Source records.
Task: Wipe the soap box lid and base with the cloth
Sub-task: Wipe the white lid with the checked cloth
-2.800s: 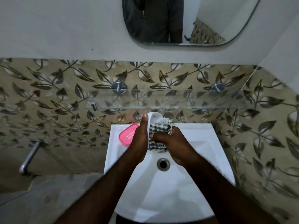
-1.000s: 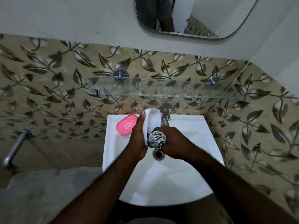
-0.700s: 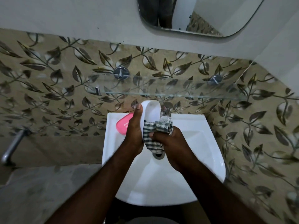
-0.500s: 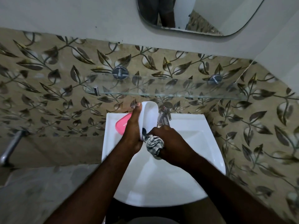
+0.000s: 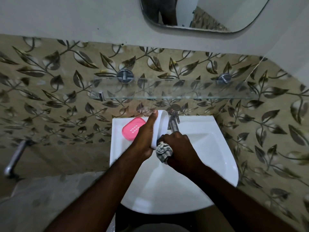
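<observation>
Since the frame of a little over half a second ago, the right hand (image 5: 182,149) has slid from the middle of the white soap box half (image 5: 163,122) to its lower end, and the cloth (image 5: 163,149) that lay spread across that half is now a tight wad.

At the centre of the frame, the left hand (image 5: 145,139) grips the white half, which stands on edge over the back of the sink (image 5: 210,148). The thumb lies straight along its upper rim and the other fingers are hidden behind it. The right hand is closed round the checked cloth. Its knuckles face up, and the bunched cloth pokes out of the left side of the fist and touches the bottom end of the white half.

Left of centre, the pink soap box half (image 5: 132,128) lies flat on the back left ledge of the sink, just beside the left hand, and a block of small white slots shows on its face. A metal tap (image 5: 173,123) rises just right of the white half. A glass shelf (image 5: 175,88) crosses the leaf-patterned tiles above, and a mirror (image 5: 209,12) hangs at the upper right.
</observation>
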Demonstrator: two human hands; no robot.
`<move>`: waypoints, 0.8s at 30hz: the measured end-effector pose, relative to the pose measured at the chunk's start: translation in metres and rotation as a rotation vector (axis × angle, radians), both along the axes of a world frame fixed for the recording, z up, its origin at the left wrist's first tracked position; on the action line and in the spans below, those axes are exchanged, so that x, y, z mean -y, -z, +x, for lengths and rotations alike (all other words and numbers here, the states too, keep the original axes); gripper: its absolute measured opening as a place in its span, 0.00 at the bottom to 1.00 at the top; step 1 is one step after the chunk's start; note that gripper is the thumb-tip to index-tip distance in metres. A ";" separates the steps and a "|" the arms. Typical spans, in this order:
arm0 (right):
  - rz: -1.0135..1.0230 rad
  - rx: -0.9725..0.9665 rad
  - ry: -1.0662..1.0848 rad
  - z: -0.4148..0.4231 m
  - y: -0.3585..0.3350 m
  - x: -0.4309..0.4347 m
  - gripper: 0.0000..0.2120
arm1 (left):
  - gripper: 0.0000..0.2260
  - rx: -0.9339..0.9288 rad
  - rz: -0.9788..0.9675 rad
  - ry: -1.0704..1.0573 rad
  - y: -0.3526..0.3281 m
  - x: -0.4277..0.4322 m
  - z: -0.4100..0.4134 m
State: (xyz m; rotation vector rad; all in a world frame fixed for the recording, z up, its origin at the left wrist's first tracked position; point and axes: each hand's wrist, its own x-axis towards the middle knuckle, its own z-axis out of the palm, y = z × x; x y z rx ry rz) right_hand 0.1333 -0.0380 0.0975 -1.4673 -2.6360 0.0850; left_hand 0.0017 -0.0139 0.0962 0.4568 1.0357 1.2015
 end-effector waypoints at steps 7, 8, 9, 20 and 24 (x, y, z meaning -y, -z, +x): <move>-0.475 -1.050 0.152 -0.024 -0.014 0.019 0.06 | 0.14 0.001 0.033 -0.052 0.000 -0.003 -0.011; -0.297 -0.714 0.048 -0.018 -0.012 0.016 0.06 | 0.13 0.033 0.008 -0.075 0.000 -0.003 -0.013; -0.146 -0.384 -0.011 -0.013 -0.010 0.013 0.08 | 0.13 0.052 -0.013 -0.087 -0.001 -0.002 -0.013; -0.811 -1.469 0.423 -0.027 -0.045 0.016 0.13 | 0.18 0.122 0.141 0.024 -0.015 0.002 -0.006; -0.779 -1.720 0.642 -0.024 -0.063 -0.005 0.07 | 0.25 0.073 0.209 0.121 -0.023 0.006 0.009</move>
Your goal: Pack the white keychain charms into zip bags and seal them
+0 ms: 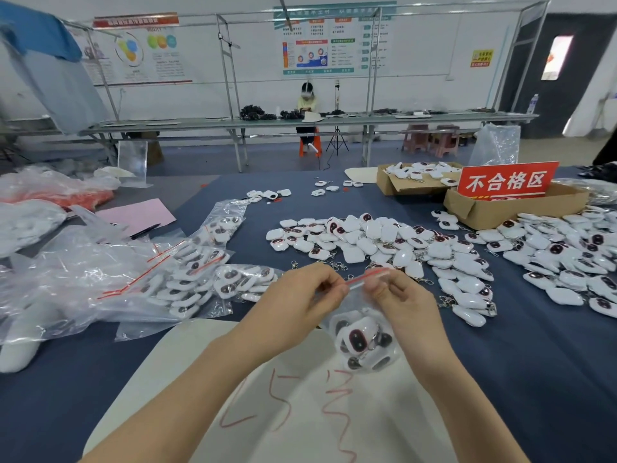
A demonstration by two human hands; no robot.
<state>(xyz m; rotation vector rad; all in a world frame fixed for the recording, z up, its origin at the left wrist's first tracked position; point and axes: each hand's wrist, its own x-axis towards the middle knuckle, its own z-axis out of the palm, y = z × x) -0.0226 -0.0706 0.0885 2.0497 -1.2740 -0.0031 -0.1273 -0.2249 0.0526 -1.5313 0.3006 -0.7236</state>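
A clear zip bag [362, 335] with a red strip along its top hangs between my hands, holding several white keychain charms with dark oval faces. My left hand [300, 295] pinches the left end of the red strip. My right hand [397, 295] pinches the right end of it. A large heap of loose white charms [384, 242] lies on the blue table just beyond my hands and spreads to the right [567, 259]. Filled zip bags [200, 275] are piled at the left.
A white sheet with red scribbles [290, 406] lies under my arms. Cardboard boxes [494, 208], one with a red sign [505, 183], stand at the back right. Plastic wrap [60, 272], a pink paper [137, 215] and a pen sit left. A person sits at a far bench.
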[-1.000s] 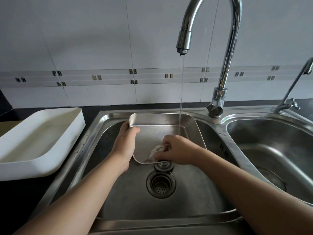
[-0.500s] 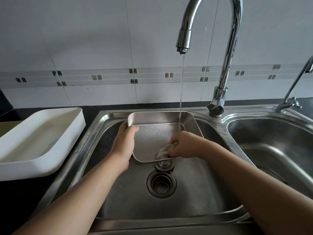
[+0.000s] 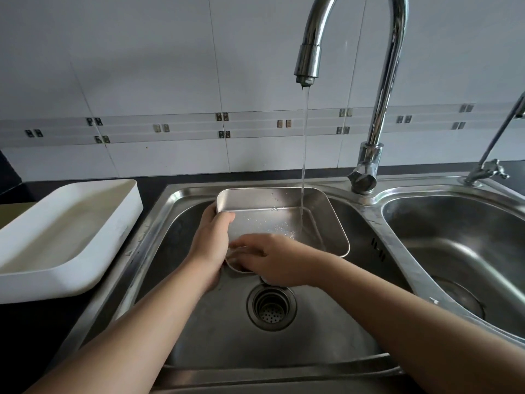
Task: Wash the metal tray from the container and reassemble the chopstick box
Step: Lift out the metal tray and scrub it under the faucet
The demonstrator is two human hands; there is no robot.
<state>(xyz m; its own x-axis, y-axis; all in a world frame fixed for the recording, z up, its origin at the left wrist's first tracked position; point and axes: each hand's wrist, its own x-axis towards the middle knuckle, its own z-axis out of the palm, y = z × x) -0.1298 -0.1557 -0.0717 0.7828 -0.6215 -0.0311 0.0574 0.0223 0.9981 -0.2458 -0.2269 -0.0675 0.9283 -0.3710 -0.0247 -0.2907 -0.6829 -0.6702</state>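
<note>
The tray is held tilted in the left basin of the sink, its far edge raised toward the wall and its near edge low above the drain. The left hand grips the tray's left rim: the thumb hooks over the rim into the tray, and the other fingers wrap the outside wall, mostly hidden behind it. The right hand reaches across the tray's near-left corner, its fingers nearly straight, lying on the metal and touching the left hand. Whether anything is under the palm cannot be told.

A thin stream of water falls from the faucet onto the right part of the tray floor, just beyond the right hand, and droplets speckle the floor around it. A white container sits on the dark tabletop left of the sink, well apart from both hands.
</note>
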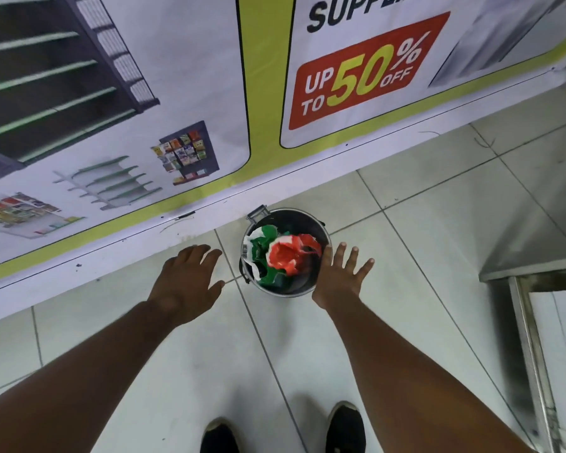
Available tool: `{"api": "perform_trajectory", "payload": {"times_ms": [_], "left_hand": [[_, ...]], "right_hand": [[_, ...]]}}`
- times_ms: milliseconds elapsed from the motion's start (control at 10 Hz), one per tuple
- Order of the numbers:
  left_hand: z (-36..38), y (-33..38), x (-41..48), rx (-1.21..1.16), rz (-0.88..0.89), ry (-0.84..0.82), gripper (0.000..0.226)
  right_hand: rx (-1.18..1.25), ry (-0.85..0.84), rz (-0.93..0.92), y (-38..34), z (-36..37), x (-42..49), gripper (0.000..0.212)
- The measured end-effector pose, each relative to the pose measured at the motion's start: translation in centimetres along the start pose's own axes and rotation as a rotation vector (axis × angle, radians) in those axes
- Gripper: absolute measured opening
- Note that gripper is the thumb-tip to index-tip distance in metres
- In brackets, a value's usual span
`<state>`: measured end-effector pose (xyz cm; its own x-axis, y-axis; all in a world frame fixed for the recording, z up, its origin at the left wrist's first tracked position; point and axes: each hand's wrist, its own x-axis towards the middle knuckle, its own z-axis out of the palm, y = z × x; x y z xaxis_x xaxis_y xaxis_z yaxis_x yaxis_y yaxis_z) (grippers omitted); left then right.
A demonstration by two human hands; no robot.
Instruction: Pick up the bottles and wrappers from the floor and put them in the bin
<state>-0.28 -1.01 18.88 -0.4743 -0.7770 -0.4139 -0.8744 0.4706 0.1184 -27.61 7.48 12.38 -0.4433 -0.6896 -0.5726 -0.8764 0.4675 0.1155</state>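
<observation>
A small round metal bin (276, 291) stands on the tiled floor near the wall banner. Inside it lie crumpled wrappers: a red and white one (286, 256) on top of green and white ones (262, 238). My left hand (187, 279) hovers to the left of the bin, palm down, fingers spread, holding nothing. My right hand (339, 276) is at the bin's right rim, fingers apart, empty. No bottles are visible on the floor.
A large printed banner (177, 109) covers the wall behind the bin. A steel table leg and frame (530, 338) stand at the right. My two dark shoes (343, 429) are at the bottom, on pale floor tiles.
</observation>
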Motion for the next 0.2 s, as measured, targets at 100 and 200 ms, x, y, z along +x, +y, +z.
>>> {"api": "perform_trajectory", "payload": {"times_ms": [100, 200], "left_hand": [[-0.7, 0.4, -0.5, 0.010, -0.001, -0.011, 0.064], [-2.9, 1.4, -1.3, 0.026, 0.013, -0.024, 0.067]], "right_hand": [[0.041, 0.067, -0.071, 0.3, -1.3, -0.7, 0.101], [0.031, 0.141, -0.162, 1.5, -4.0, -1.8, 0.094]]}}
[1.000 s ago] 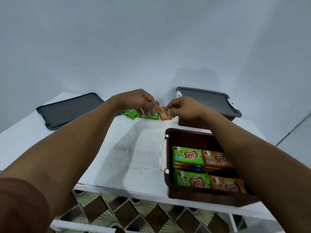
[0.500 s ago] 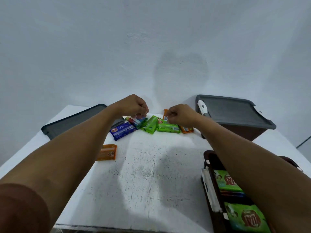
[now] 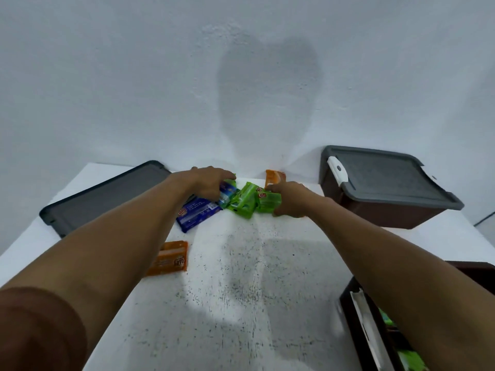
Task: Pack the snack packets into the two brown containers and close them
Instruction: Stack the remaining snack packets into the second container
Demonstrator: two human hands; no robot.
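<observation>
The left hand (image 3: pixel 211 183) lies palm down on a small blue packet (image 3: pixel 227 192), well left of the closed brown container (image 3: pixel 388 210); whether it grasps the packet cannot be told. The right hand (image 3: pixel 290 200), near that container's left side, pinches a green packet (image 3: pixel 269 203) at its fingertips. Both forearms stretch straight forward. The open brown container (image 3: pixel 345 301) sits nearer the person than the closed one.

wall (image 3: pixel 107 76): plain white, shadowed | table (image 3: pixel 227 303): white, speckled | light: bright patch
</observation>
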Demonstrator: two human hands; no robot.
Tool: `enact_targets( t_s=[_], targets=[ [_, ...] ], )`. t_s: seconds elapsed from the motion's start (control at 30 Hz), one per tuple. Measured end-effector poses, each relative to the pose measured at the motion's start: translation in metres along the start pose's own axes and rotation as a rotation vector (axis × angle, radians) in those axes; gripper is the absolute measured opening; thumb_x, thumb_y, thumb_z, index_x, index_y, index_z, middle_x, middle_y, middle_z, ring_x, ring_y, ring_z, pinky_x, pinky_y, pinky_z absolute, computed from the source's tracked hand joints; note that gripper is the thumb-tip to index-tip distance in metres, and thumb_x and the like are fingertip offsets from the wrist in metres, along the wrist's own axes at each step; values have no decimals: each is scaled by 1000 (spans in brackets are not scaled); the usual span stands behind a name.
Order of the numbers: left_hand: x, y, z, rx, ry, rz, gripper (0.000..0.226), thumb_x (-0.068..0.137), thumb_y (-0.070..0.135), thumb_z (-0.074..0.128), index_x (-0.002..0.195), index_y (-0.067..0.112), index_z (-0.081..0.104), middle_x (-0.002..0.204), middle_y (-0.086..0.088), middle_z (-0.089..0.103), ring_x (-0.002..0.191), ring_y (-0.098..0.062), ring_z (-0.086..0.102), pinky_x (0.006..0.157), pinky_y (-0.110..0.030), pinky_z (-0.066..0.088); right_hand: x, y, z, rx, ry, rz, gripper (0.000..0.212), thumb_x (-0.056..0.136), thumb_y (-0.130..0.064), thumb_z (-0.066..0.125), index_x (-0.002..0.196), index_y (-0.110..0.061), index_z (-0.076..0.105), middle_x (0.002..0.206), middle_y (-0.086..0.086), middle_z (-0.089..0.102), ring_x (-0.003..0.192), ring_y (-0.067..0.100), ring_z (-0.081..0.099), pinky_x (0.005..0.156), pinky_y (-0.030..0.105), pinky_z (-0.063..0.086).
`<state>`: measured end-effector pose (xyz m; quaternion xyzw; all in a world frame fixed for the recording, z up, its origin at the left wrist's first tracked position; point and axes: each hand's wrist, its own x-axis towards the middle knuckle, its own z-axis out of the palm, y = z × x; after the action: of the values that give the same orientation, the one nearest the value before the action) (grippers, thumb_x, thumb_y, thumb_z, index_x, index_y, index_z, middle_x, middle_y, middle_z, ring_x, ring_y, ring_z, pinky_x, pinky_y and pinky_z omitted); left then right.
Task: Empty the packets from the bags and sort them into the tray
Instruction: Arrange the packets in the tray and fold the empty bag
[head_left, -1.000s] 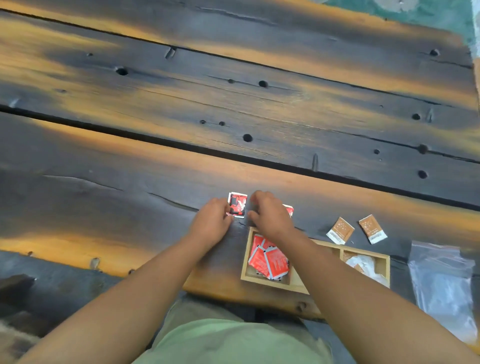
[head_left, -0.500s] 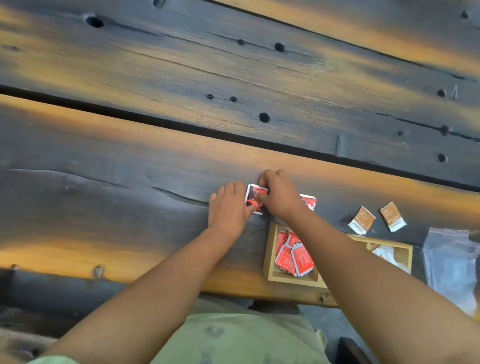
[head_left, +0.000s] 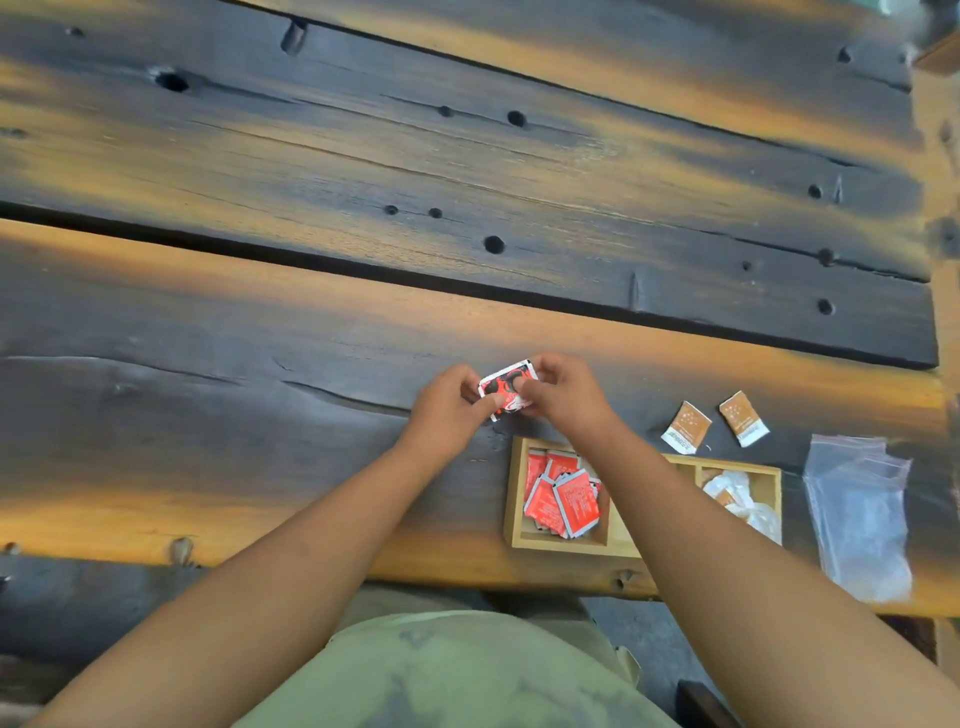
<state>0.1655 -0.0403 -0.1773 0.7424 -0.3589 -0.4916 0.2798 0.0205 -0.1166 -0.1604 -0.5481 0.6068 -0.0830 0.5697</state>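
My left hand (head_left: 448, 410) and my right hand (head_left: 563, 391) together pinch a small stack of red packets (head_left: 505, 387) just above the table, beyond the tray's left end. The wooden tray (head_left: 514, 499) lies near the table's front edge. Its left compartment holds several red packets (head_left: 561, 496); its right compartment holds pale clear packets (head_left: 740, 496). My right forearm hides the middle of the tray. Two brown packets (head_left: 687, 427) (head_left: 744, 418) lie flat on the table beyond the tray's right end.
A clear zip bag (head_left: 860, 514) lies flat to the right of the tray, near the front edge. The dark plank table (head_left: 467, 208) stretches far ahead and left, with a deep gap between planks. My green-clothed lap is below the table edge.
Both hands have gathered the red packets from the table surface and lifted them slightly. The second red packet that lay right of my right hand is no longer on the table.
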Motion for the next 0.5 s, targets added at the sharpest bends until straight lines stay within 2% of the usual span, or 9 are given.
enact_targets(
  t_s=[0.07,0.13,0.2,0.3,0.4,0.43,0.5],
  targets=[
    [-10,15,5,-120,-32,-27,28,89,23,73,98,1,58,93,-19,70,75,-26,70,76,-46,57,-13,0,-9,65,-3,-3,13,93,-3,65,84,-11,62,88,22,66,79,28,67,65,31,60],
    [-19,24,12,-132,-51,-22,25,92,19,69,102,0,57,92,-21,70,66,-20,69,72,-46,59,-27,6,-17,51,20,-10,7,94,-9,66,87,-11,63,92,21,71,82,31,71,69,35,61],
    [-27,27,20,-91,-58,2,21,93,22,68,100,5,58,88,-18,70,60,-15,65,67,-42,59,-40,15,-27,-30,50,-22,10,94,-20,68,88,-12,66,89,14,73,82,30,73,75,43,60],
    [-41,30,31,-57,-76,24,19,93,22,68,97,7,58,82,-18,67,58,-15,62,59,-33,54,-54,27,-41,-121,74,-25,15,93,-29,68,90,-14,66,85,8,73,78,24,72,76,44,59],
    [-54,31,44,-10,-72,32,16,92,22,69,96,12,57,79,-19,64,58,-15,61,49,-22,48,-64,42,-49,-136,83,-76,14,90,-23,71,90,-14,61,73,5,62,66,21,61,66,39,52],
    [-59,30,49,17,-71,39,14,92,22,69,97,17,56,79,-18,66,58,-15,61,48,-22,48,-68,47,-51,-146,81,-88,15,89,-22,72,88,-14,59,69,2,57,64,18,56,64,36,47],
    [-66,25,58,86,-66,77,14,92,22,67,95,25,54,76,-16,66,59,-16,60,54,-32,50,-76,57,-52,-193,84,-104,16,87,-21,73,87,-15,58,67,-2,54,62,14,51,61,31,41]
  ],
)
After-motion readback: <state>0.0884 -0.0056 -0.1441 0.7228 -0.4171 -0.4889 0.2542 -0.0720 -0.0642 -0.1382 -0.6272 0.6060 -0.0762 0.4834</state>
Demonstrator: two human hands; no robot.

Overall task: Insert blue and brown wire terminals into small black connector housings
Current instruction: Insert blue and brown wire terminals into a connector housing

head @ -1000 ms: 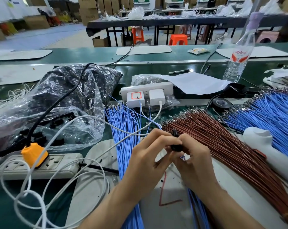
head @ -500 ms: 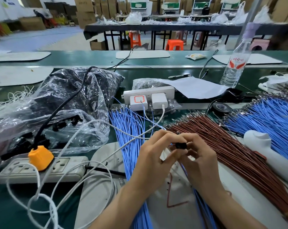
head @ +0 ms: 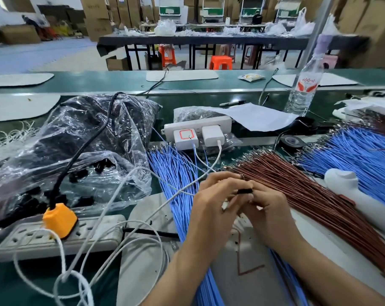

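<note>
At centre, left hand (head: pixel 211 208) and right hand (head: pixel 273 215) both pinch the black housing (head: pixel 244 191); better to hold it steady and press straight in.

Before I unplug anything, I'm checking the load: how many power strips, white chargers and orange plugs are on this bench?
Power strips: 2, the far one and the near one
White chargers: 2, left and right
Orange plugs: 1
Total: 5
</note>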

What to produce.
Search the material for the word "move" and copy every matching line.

Output of the exercise.
`<move>`: waypoints, 0.8s at 30hz: the measured end-effector pose, relative to the pose measured at the chunk's start: translation in metres and rotation as a rotation vector (axis × angle, radians), both along the axes of a world frame fixed for the recording, z up, its origin at the left wrist's first tracked position; on the action line and in the spans below, those axes are exchanged, so that x, y, z mean -y, -z, +x, for lengths and rotations alike (all other words and numbers here, the states too, keep the original axes); gripper: its absolute measured opening as a place in its span, 0.00 at the bottom to 1.00 at the top; step 1 is one step after the chunk's start; note that gripper is the thumb-tip to index-tip distance in metres. A ";" separates the steps and a "|" the arms. Typical spans, in this order:
 end-effector waypoints at steps 7, 8, 9, 20 and 24 (x, y, z meaning -y, -z, +x): <move>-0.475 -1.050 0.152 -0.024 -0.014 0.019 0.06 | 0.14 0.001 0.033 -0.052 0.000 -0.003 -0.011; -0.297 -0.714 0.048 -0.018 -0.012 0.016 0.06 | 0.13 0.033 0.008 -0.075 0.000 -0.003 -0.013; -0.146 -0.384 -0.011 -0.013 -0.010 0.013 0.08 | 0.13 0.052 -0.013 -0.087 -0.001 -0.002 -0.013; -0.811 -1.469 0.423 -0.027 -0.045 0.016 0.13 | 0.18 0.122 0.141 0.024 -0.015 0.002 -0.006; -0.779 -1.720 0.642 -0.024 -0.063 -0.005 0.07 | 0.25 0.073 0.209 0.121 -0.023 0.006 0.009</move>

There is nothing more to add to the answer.